### YOUR GOAL
Please retype the listing exactly as it appears, skipping each picture.

### MATERIAL FOR THIS EXERCISE
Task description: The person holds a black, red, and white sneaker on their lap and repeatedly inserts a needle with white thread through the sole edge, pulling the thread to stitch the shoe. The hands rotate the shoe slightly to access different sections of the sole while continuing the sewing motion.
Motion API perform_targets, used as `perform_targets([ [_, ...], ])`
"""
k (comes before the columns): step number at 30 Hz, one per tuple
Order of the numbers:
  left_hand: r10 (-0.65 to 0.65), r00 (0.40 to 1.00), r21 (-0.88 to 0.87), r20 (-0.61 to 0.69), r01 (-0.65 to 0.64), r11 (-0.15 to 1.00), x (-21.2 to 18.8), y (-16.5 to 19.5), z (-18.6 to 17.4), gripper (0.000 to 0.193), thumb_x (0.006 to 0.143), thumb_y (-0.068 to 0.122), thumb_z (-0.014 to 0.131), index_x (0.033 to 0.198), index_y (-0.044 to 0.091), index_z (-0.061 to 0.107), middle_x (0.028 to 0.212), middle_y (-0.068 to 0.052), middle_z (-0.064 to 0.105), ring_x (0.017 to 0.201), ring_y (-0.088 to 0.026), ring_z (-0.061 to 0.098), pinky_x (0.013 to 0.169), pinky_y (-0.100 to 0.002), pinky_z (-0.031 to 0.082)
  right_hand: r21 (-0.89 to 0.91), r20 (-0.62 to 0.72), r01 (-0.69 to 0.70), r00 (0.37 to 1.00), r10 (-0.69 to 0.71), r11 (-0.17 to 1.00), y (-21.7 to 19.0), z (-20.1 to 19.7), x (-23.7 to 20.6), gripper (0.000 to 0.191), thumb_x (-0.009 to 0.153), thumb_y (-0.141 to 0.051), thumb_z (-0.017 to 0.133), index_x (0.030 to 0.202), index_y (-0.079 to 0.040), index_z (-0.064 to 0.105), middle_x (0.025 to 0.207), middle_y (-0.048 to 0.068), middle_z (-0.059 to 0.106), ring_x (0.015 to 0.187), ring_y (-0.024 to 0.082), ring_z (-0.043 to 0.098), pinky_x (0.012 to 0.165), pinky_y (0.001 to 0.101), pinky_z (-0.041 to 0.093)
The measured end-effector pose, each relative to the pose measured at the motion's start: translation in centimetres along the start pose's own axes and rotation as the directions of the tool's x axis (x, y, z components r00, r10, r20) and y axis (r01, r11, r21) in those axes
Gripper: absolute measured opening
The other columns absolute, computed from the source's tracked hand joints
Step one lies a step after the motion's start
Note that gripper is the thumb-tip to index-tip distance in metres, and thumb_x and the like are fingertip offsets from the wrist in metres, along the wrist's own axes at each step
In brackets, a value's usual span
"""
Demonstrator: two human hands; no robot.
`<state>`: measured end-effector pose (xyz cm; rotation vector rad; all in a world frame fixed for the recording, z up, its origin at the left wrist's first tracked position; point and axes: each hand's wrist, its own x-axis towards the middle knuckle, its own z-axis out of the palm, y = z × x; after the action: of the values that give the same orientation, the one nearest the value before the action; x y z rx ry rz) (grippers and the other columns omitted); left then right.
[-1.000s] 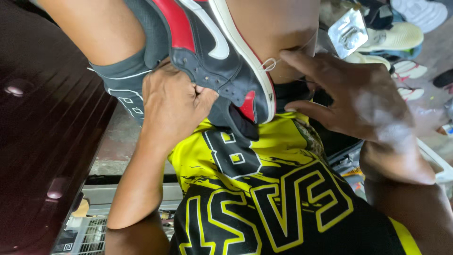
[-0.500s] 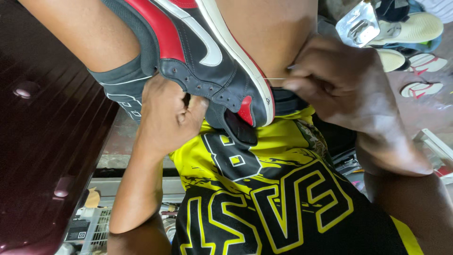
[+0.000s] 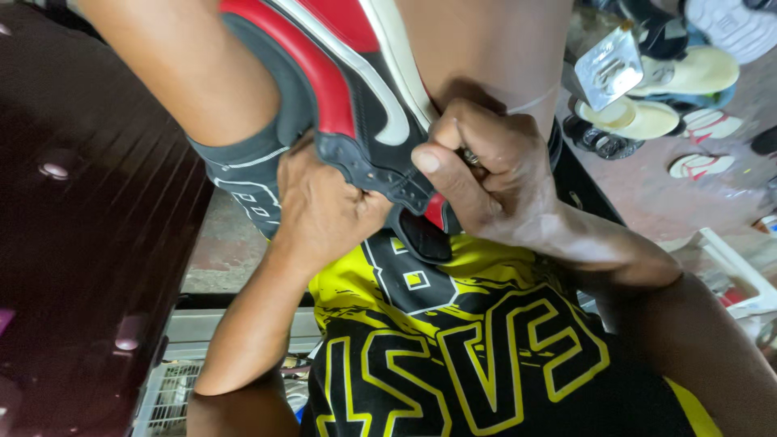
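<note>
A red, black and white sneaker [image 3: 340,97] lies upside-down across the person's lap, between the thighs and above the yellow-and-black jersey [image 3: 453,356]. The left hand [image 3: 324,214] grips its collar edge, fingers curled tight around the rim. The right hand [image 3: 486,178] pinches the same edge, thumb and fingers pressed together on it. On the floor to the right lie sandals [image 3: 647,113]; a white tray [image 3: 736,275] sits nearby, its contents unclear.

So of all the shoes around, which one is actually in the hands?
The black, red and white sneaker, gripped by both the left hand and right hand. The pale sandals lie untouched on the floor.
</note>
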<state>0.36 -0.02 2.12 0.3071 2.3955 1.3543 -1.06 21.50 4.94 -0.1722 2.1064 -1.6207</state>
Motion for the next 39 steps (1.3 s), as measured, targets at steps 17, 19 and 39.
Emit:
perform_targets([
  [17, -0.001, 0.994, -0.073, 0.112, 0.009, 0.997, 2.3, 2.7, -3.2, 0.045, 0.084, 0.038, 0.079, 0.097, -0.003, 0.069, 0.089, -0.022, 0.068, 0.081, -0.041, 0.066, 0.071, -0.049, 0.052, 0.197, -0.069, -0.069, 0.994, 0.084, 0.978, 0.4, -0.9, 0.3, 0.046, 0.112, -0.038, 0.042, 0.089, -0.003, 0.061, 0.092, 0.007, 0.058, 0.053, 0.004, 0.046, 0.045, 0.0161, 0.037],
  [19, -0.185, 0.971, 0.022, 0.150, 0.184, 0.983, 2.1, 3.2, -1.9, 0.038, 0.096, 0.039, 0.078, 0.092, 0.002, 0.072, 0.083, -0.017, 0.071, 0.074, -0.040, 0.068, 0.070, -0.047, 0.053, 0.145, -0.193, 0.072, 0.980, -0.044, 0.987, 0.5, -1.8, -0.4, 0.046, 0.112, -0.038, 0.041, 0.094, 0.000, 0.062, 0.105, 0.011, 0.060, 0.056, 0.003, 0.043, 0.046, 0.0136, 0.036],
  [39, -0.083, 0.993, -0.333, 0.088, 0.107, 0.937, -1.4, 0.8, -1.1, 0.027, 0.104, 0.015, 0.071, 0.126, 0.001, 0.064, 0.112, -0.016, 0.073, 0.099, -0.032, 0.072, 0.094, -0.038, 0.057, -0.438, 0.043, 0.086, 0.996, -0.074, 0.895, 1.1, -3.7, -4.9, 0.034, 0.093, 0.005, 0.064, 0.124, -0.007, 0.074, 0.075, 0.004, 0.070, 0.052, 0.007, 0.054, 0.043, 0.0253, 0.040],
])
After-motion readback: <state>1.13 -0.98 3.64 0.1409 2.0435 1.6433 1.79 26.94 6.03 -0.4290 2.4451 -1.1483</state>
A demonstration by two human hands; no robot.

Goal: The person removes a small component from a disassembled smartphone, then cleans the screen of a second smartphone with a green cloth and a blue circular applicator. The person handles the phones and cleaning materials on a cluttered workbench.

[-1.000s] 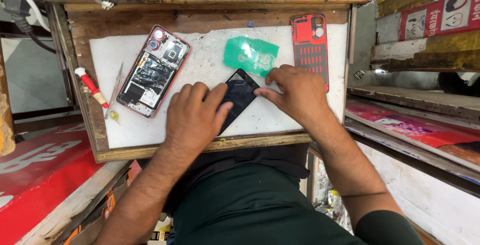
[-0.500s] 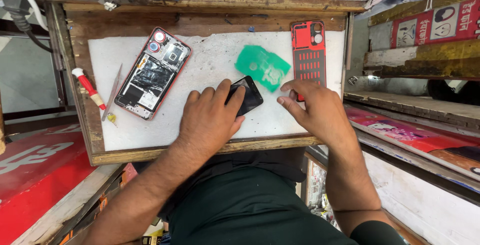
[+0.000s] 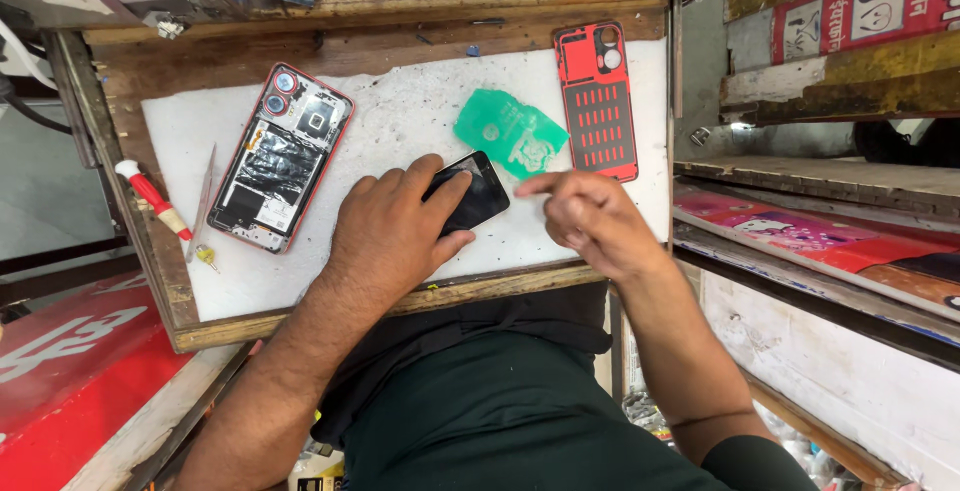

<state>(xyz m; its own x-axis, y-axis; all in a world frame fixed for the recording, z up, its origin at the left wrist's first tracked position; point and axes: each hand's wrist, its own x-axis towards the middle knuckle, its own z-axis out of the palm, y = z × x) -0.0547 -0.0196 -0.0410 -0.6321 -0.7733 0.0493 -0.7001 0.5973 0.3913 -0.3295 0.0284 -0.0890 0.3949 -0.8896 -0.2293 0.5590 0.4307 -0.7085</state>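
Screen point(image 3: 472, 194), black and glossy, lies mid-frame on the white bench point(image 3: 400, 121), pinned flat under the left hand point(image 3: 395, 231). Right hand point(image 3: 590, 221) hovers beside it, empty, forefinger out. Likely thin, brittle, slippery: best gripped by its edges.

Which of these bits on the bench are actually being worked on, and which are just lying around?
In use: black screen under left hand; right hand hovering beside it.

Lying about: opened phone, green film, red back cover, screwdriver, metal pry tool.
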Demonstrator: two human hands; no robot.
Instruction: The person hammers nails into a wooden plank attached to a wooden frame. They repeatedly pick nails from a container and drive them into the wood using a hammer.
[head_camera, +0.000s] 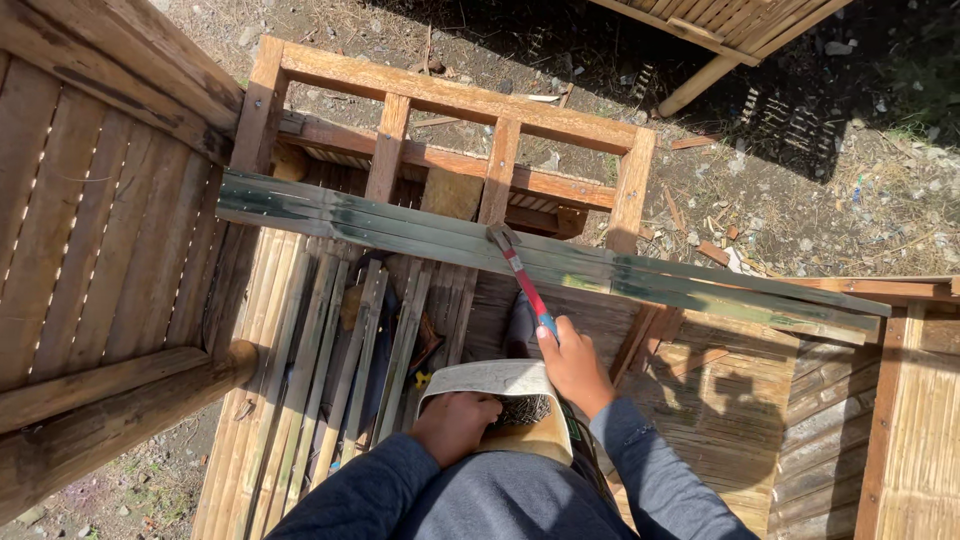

### RESULT BELOW
Task description: The person holds a black, red, and white sneaker on their lap and repeatedly inserts a needle with white thread through the sole edge, pulling the thread to stitch the shoe. The hands rotate the shoe slightly to access different sections of the sole while continuing the sewing motion.
Motion API perform_targets, used as `perform_targets([ [_, ...], ])`
"""
k (comes before the columns): step number at 30 Hz, one per tuple
Order of the numbers:
  left_hand: r10 (-0.65 to 0.65), r00 (0.40 to 1.00), r21 (-0.88 to 0.87), r20 (-0.61 to 0.69), r01 (-0.65 to 0.64), r11 (-0.15 to 1.00), x (-21.2 to 18.8), y (-16.5 to 19.5), z (-18.6 to 17.4), gripper (0.000 to 0.193), thumb_x (0.006 to 0.143), thumb_y (-0.068 to 0.122), thumb_z (-0.014 to 0.131), index_x (0.033 to 0.198), index_y (-0.044 to 0.091), index_z (-0.061 to 0.107), middle_x (0.028 to 0.212), middle_y (-0.068 to 0.052), middle_z (-0.064 to 0.105), ring_x (0.017 to 0.201), ring_y (-0.088 to 0.026), ring_z (-0.061 to 0.098), pinky_x (0.013 to 0.169), pinky_y (-0.100 to 0.002), pinky_z (-0.031 to 0.082)
  right_hand: r21 (-0.89 to 0.91), r20 (-0.62 to 0.72), r01 (-0.69 to 0.70), r00 (0.37 to 1.00), r10 (-0.69 to 0.71), r11 (-0.17 to 1.00), y (-21.7 to 19.0), z (-20.1 to 19.7), x (-23.7 to 20.6), gripper (0.000 to 0.191), thumb_x (-0.009 to 0.153), thumb_y (-0.141 to 0.051), thumb_z (-0.017 to 0.133), index_x (0.030 to 0.202), index_y (-0.079 to 0.040), index_z (-0.064 to 0.105), middle_x (0.025 to 0.207), middle_y (-0.048 to 0.068), middle_z (-0.059 to 0.106), ring_x (0.015 to 0.187), ring_y (-0.024 to 0.082), ring_z (-0.043 to 0.098), pinky_x (0.012 to 0.165), pinky_y (0.001 to 0.101), pinky_z (-0.041 to 0.093)
The measured end-effector pose, each relative to the pose measured at the motion's start: translation in centimetres along the start pose's own axes and rotation as the directions of the tool's x axis (x, y, z components r00, r10, r20) and y axis (r01, r11, r21) in those axes
Gripper: absolute measured opening
The other columns absolute, computed from the source's tracked hand joints
Step one lies a step after the motion's start
Note that gripper is the thumb-tip to index-tip distance in metres, and thumb_x and the like are fingertip offsets from the wrist in metres, along the wrist's own axes at each step
In brackets, a value's usual span
"""
Demonstrator: two human hands; no robot.
`<state>`: measured end-effector pose (xyz cm; rotation vector rad; all in a world frame fixed for the recording, z up, its origin at the left wrist's first tracked position; point and axes: each hand's wrist, its own x-axis towards the middle knuckle, its own z-axis out of the palm, y = z × x; after the action: of the values that give the same orientation, the one nearest the value before the action; x y z rx ry rz) (grippers and the other columns omitted); left then right.
[-1.000s] 
[-0.500s] 
[+0.000s] 
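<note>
A red, black and white sneaker [image 3: 340,97] lies upside-down across the person's lap, between the thighs and above the yellow-and-black jersey [image 3: 453,356]. The left hand [image 3: 324,214] grips its collar edge, fingers curled tight around the rim. The right hand [image 3: 486,178] pinches the same edge, thumb and fingers pressed together on it. On the floor to the right lie sandals [image 3: 647,113]; a white tray [image 3: 736,275] sits nearby, its contents unclear.

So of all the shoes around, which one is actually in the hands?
The black, red and white sneaker, gripped by both the left hand and right hand. The pale sandals lie untouched on the floor.
</note>
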<state>0.36 -0.02 2.12 0.3071 2.3955 1.3543 -1.06 21.50 4.94 -0.1722 2.1064 -1.6207</state>
Motion for the next 39 steps (1.3 s), as measured, targets at steps 17, 19 and 39.
Emit:
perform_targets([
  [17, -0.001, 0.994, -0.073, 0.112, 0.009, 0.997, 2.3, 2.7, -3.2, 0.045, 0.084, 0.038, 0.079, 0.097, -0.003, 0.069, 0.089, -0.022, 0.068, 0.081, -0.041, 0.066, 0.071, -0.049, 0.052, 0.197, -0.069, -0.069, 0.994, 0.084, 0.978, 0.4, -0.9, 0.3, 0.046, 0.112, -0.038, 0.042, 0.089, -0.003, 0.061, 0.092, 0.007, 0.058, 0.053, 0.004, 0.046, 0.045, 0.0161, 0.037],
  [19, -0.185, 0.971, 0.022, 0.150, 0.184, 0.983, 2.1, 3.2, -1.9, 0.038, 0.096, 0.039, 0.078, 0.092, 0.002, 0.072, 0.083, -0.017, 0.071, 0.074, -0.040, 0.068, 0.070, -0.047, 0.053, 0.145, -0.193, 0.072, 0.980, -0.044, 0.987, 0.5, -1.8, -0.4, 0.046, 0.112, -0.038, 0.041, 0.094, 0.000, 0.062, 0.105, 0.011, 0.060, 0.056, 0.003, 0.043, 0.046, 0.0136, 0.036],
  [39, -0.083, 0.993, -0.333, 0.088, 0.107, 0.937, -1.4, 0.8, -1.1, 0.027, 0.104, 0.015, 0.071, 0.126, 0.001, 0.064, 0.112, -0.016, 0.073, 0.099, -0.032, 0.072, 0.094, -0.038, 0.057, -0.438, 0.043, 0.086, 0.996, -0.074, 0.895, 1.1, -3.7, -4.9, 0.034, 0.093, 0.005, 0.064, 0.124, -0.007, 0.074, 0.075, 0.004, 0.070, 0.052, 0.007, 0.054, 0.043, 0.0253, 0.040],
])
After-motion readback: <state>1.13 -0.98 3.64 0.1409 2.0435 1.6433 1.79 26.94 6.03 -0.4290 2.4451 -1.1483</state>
A demonstration by two human hands; no robot.

Goal: The person removes a small component from a disassembled smartphone, then cleans the screen of a second smartphone with a green cloth and a blue circular applicator. The person handles the phones and cleaning materials on a cluttered workbench.

[-1.000s] 
[-0.500s] 
[+0.000s] 

<state>(xyz m; its own x-axis, y-axis; all in a world frame fixed for the recording, z up, its origin at the left wrist's first tracked position; point and axes: each hand's wrist, its own x-axis towards the middle knuckle, its own z-axis out of the palm, y = z × x) -0.0547 -0.0196 -0.0410 -0.6321 -0.7733 0.0493 -0.7001 0.5973 0.3913 -0.3295 0.0284 -0.0890 0.3949 -0.8896 -0.2293 0.5590 0.4307 -0.7085</state>
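Screen point(image 3: 472, 194), black and glossy, lies mid-frame on the white bench point(image 3: 400, 121), pinned flat under the left hand point(image 3: 395, 231). Right hand point(image 3: 590, 221) hovers beside it, empty, forefinger out. Likely thin, brittle, slippery: best gripped by its edges.

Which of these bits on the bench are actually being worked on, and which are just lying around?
In use: black screen under left hand; right hand hovering beside it.

Lying about: opened phone, green film, red back cover, screwdriver, metal pry tool.
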Demonstrator: two human hands; no robot.
Instruction: The person hammers nails into a wooden plank attached to a wooden frame. They repeatedly pick nails from a container and drive them into the wood using a hammer.
[head_camera, +0.000s] 

Nothing more will be written for this answer.